The greatest benefits will be seen by the consumer product and automotive sectors where identical components are produced day in and day out. Particularly automotive, where manufacturers tend to have a ‘verification of process’ before commencing mass production of a model, meaning all of the individual components are manufactured and assembled to ensure it is possible. If any problems crop up at this stage, iterations to the design can be made with absolutely no changes in tooling, no hits to the budget, and no delays to the project.
That being said, Tesla has already reaped some of these benefits. In a recent ‘Model Y teardown’ video by content creator Munro Live, the engineer draws attention to a rather unusual manufacturing practice employed by the electric car manufacturer. Upon inspecting the HVAC (heating, ventilation, and air conditioning) airbox of the car, a large injection molded component, he spots an FDM fabricated part being used as a quick fix patch job to cover up a manufacturing fault. Had it not been for 3D printing, the entire airbox would need to be redesigned, meaning a whole new production line and a whole mountain of associated costs.
Boosting independent businesses
It could be argued that 3D printing benefits the smaller independent businesses even more than it does the large ones. In the last couple of years alone, we’ve seen a whole new wave of independent sellers on sites such as Etsy leveraging the power of 3D printing, rivalling the truly ‘hand-made’ market. With high-quality digitally manufactured products, there isn’t even the logistical problem of excess inventory anymore - on demand production has become the norm as models only get printed once the order button has been clicked. Since this major hurdle has been lifted, anyone with $300 and a dream can be a digital merchant.
In fact, having seen the benefits of the technology to small businesses, an EU Horizon 2020 program accelerating the adoption of additive manufacturing, AMable, has previously offered over €360,000 in funding to SMEs in the 3D printing industry. As part of an open call, awarded SMEs were provided with new connections to carry out application experiments for 3D printed functional products.
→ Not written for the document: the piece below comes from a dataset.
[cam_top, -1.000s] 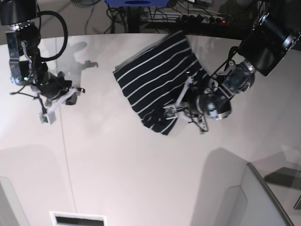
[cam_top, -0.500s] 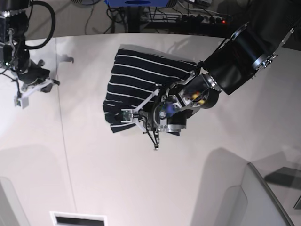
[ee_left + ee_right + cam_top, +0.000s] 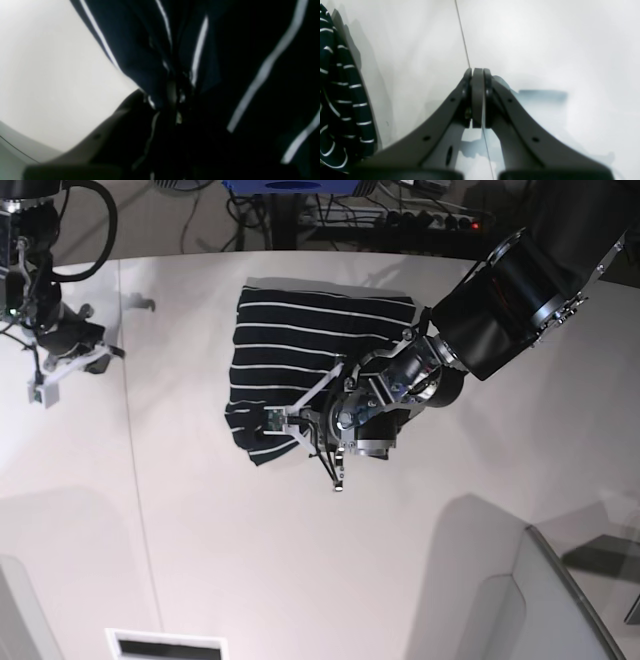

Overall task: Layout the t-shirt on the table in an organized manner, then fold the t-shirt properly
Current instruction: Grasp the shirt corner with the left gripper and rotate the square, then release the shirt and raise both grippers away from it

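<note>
Here, in the left wrist view, the t-shirt [image 3: 140,50] fills most of the frame, dark navy with thin white stripes, bunched into folds that converge at the left gripper [image 3: 172,97]. The jaws are pinched nearly together on that gathered cloth, though the grip point is dark and blurred. The white table [image 3: 50,75] shows to the left of the shirt.

In the right wrist view, the right gripper [image 3: 477,72] has its two fingers pressed flat against each other with nothing between them, poised over the bare table [image 3: 545,50]. The thin seam line [image 3: 462,32] of the tabletop runs up from just behind the fingertips. The t-shirt [image 3: 342,100] lies at the far left edge of this view, well apart from the gripper.

In the base view, the t-shirt [image 3: 300,350] lies on the table [image 3: 300,560] near its far curved edge, a partly folded, roughly rectangular bundle. The left gripper [image 3: 272,420] meets the shirt's near lower edge, holding the fabric there. The right gripper [image 3: 42,392] is well to the left of the shirt, beyond the seam line [image 3: 135,470], closed and holding nothing.
</note>
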`<state>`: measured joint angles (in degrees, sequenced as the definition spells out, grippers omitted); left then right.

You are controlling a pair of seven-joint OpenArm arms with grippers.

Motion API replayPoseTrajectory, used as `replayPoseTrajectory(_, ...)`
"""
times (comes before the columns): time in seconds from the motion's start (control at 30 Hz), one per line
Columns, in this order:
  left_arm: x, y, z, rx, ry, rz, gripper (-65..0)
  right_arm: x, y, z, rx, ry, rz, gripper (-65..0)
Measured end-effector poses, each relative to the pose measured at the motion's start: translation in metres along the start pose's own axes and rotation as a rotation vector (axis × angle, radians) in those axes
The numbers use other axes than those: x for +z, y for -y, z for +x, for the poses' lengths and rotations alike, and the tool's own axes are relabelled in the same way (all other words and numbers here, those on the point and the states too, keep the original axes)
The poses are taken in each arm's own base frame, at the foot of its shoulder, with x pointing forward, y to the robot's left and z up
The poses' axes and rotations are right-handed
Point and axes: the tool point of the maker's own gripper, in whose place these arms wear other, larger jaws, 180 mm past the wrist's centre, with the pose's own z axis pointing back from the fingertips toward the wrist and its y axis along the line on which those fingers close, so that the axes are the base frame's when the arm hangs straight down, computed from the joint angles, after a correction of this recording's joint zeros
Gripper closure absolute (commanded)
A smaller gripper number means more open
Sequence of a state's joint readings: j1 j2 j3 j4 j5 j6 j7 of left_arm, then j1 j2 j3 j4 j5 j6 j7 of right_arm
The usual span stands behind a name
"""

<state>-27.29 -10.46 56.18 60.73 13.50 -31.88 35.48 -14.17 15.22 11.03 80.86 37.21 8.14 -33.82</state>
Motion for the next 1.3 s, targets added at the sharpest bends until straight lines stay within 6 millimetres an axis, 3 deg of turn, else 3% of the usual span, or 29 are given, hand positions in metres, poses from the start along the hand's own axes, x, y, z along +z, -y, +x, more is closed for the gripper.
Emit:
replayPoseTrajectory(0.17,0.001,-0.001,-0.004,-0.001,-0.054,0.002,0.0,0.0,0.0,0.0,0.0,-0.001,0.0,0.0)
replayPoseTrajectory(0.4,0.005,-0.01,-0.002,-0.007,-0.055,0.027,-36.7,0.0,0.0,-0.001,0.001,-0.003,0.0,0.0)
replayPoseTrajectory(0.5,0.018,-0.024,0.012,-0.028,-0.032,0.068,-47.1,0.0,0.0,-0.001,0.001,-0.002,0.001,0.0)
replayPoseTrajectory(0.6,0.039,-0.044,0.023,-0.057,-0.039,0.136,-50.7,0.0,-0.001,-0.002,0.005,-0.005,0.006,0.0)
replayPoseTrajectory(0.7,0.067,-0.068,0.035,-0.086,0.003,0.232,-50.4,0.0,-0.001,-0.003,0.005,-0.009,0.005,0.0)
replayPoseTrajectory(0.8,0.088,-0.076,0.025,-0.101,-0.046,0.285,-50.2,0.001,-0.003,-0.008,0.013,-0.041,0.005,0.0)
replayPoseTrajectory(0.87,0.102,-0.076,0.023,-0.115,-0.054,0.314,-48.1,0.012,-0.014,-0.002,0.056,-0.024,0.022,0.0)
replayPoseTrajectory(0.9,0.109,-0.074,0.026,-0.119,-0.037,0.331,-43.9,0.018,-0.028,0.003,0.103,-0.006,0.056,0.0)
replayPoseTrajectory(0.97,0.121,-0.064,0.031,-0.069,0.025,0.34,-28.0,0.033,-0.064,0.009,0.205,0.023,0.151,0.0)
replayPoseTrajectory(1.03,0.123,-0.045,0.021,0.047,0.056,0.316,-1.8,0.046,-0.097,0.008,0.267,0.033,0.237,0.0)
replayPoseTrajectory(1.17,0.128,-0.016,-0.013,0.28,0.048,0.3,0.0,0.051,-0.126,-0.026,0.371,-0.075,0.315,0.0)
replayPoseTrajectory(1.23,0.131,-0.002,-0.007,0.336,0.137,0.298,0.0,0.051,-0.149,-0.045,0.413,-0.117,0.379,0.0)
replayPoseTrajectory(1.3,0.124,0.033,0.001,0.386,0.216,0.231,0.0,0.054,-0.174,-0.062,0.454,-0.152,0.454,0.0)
The program was ultimately intended to drive competitiveness in the European manufacturing sector by facilitating the aforementioned supply chain benefits.
Ultimately, it’s clear that 3D printing is disruptive and it’s here to stay. It breathes new life into the simpler supply chains of smaller businesses while completely overhauling the process chains of major multinational corporations. GE is a prime example of this, as they have 3D printed a working version of the GE9X aircraft engine, demonstrating the capabilities of additive manufacturing. The engine is lighter, faster, and more fuel-efficient than any of its predecessors. The previous assortment of 855 separate parts has been reduced down to just 12 - a feat of optimization unimaginable with traditional manufacturing. With that, it’s clear, 3D printing is growing closer and closer to producing end-use critical parts for industrial applications.